→ **TASK INSTRUCTIONS**
All entries should be output exactly as they stand.

Records excerpted from a collection
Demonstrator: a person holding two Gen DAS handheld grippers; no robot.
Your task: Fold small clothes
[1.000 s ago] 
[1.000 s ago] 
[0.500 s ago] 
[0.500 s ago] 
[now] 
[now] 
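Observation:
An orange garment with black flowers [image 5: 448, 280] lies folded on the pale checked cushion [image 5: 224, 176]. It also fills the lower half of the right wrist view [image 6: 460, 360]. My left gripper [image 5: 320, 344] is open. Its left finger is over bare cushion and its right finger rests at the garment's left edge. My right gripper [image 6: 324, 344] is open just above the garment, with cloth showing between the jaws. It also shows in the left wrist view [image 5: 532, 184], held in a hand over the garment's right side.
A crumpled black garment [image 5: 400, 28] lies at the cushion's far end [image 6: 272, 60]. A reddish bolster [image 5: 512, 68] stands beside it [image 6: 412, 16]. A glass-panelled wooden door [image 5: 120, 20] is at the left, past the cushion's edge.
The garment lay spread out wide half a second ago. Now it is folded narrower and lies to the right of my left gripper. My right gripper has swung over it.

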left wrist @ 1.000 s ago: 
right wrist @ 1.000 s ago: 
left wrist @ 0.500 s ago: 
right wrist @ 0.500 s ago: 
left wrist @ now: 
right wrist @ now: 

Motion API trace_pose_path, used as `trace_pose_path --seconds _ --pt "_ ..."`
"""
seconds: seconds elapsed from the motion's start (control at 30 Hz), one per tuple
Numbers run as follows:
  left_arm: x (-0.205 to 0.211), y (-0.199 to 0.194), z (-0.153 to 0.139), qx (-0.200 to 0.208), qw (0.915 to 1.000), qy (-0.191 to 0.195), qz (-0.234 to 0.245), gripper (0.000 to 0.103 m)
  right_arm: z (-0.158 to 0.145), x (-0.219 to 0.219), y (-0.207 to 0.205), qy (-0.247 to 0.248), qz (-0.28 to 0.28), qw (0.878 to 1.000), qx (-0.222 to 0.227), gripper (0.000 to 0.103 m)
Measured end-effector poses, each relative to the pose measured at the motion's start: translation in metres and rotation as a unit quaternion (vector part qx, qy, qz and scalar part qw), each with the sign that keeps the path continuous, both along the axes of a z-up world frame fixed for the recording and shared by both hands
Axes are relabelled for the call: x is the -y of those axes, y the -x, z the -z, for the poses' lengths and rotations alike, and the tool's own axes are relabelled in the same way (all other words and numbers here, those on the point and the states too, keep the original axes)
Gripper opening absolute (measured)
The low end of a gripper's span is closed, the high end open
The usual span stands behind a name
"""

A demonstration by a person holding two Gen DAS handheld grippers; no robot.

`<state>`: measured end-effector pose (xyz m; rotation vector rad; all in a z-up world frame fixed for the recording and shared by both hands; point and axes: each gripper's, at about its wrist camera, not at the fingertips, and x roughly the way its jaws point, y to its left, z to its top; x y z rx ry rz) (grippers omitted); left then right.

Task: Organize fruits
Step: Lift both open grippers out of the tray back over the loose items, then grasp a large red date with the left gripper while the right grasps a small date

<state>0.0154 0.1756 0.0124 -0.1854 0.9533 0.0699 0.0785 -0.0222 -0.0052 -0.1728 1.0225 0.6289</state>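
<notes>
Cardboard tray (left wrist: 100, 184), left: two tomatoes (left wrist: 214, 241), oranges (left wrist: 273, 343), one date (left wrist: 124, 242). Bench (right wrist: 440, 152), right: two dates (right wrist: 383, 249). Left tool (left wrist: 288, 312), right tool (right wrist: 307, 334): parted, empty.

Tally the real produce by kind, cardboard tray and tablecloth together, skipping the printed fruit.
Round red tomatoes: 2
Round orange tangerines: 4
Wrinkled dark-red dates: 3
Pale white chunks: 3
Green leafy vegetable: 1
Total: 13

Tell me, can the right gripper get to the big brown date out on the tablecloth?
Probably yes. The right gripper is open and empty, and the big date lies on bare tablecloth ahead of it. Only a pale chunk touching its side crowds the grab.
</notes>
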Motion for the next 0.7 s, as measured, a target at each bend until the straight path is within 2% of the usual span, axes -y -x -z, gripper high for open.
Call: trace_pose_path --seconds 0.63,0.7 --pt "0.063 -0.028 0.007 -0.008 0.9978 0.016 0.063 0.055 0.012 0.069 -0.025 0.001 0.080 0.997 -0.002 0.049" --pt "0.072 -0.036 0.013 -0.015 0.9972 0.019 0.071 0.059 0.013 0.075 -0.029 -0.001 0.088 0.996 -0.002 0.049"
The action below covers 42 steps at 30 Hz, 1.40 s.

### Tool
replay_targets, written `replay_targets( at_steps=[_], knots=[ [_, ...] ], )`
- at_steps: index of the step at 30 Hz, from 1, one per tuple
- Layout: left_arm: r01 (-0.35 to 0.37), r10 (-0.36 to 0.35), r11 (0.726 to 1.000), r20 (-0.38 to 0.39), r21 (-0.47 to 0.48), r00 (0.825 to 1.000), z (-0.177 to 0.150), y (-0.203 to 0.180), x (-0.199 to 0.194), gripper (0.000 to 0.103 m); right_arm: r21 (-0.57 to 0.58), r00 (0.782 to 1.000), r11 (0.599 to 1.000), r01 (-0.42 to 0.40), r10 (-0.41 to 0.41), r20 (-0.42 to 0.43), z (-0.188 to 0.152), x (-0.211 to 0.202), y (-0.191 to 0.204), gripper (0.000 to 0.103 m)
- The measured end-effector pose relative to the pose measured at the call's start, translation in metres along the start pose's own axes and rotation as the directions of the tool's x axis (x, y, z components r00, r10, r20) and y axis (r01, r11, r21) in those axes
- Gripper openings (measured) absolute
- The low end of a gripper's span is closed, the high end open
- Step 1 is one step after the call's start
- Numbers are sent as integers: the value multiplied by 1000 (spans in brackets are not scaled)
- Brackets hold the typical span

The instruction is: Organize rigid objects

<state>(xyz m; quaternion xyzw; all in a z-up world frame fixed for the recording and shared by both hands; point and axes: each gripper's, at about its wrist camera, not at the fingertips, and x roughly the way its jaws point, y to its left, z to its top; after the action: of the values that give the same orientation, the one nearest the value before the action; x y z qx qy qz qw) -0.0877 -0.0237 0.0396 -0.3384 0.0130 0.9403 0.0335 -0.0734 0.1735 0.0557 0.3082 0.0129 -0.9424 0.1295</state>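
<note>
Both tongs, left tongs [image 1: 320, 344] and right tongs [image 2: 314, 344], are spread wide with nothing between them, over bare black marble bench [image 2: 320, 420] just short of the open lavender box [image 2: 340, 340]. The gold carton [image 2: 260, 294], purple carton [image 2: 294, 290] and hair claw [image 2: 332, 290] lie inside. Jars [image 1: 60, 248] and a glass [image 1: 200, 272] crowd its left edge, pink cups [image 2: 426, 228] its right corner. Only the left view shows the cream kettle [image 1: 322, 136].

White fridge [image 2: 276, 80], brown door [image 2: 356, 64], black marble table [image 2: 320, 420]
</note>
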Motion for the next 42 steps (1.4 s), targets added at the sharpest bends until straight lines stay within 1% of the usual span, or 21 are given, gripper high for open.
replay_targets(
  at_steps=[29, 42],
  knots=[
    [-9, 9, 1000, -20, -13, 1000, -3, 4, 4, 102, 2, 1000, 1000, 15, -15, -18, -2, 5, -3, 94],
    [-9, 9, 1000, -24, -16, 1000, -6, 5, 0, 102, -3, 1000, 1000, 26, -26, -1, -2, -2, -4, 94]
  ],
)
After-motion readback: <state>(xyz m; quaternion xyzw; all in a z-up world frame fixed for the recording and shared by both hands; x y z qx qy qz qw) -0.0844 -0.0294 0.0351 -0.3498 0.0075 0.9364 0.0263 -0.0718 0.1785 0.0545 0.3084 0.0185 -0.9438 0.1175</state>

→ **ANSWER SPACE**
Demonstrator: a person holding two Gen DAS handheld grippers; no robot.
Your task: Fold small clothes
[1.000 s ago] 
[1.000 s ago] 
[0.500 s ago] 
[0.500 s ago] 
[now] 
[now] 
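Observation:
An orange garment with black flowers [image 5: 448, 280] lies folded on the pale checked cushion [image 5: 224, 176]. It also fills the lower half of the right wrist view [image 6: 460, 360]. My left gripper [image 5: 320, 344] is open. Its left finger is over bare cushion and its right finger rests at the garment's left edge. My right gripper [image 6: 324, 344] is open just above the garment, with cloth showing between the jaws. It also shows in the left wrist view [image 5: 532, 184], held in a hand over the garment's right side.
A crumpled black garment [image 5: 400, 28] lies at the cushion's far end [image 6: 272, 60]. A reddish bolster [image 5: 512, 68] stands beside it [image 6: 412, 16]. A glass-panelled wooden door [image 5: 120, 20] is at the left, past the cushion's edge.
The garment lay spread out wide half a second ago. Now it is folded narrower and lies to the right of my left gripper. My right gripper has swung over it.
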
left wrist @ 1.000 s ago: 
right wrist @ 1.000 s ago: 
left wrist @ 0.500 s ago: 
right wrist @ 0.500 s ago: 
left wrist @ now: 
right wrist @ now: 

Motion API trace_pose_path, used as `trace_pose_path --seconds _ --pt "_ ..."`
"""
seconds: seconds elapsed from the motion's start (control at 30 Hz), one per tuple
Numbers run as follows:
  left_arm: x (-0.205 to 0.211), y (-0.199 to 0.194), z (-0.153 to 0.139), qx (-0.200 to 0.208), qw (0.915 to 1.000), qy (-0.191 to 0.195), qz (-0.234 to 0.245), gripper (0.000 to 0.103 m)
  right_arm: z (-0.158 to 0.145), x (-0.219 to 0.219), y (-0.207 to 0.205), qy (-0.247 to 0.248), qz (-0.28 to 0.28), qw (0.878 to 1.000), qx (-0.222 to 0.227), gripper (0.000 to 0.103 m)
Measured end-effector poses, each relative to the pose measured at the motion's start: translation in metres and rotation as a unit quaternion (vector part qx, qy, qz and scalar part qw), each with the sign that keeps the path continuous, both along the axes of a z-up world frame fixed for the recording and shared by both hands
Axes are relabelled for the call: x is the -y of those axes, y the -x, z the -z, for the poses' lengths and rotations alike, and the tool's own axes are relabelled in the same way (all other words and numbers here, those on the point and the states too, keep the original axes)
Gripper opening absolute (measured)
The low end of a gripper's span is closed, the high end open
The usual span stands behind a name
"""

A demonstration by a person holding two Gen DAS handheld grippers; no robot.

`<state>`: measured end-effector pose (xyz m; rotation vector rad; all in a z-up world frame fixed for the recording and shared by both hands; point and axes: each gripper's, at about its wrist camera, not at the fingertips, and x roughly the way its jaws point, y to its left, z to its top; x y z rx ry rz) (grippers omitted); left then right.

Task: Organize fruits
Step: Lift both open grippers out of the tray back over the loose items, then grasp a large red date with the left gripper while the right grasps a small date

<state>0.0154 0.1756 0.0124 -0.1854 0.9533 0.0699 0.0785 -0.0222 -0.0052 -0.1728 1.0225 0.6289</state>
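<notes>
Cardboard tray (left wrist: 100, 184), left: two tomatoes (left wrist: 214, 241), oranges (left wrist: 273, 343), one date (left wrist: 124, 242). Bench (right wrist: 440, 152), right: two dates (right wrist: 383, 249). Left tool (left wrist: 288, 312), right tool (right wrist: 307, 334): parted, empty.

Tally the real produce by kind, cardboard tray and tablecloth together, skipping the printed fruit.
Round red tomatoes: 2
Round orange tangerines: 4
Wrinkled dark-red dates: 3
Pale white chunks: 3
Green leafy vegetable: 1
Total: 13

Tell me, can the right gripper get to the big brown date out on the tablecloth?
Probably yes. The right gripper is open and empty, and the big date lies on bare tablecloth ahead of it. Only a pale chunk touching its side crowds the grab.
</notes>
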Motion for the next 0.7 s, as measured, a target at each bend until the straight path is within 2% of the usual span, axes -y -x -z, gripper high for open.
Call: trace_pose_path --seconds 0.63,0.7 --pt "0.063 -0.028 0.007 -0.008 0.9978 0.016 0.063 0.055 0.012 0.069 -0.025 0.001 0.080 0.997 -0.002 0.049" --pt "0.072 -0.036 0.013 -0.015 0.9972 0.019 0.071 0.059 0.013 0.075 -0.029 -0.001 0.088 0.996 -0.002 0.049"
The action below covers 42 steps at 30 Hz, 1.40 s.

### Tool
replay_targets, written `replay_targets( at_steps=[_], knots=[ [_, ...] ], )`
- at_steps: index of the step at 30 Hz, from 1, one per tuple
- Layout: left_arm: r01 (-0.35 to 0.37), r10 (-0.36 to 0.35), r11 (0.726 to 1.000), r20 (-0.38 to 0.39), r21 (-0.47 to 0.48), r00 (0.825 to 1.000), z (-0.177 to 0.150), y (-0.203 to 0.180), x (-0.199 to 0.194), gripper (0.000 to 0.103 m); right_arm: r21 (-0.57 to 0.58), r00 (0.782 to 1.000), r11 (0.599 to 1.000), r01 (-0.42 to 0.40), r10 (-0.41 to 0.41), r20 (-0.42 to 0.43), z (-0.188 to 0.152), x (-0.211 to 0.202), y (-0.191 to 0.204), gripper (0.000 to 0.103 m)
- The measured end-effector pose relative to the pose measured at the call's start, translation in metres along the start pose's own axes and rotation as the directions of the tool's x axis (x, y, z components r00, r10, r20) and y axis (r01, r11, r21) in those axes
- Gripper openings (measured) absolute
- The low end of a gripper's span is closed, the high end open
- Step 1 is one step after the call's start
- Numbers are sent as integers: the value multiplied by 1000 (spans in brackets are not scaled)
- Brackets hold the typical span

The instruction is: Organize rigid objects

<state>(xyz m; quaternion xyzw; all in a z-up world frame fixed for the recording and shared by both hands; point and axes: each gripper's, at about its wrist camera, not at the fingertips, and x roughly the way its jaws point, y to its left, z to its top; after the action: of the values that give the same orientation, the one nearest the value before the action; x y z qx qy qz qw) -0.0877 -0.0237 0.0396 -0.3384 0.0130 0.9403 0.0335 -0.0734 0.1735 0.0557 0.3082 0.0129 -0.9424 0.1295</state>
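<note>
Both tongs, left tongs [image 1: 320, 344] and right tongs [image 2: 314, 344], are spread wide with nothing between them, over bare black marble bench [image 2: 320, 420] just short of the open lavender box [image 2: 340, 340]. The gold carton [image 2: 260, 294], purple carton [image 2: 294, 290] and hair claw [image 2: 332, 290] lie inside. Jars [image 1: 60, 248] and a glass [image 1: 200, 272] crowd its left edge, pink cups [image 2: 426, 228] its right corner. Only the left view shows the cream kettle [image 1: 322, 136].

White fridge [image 2: 276, 80], brown door [image 2: 356, 64], black marble table [image 2: 320, 420]
</note>
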Motion for the next 42 steps (1.4 s), targets added at the sharpest bends until straight lines stay within 1% of the usual span, or 21 are given, gripper high for open.
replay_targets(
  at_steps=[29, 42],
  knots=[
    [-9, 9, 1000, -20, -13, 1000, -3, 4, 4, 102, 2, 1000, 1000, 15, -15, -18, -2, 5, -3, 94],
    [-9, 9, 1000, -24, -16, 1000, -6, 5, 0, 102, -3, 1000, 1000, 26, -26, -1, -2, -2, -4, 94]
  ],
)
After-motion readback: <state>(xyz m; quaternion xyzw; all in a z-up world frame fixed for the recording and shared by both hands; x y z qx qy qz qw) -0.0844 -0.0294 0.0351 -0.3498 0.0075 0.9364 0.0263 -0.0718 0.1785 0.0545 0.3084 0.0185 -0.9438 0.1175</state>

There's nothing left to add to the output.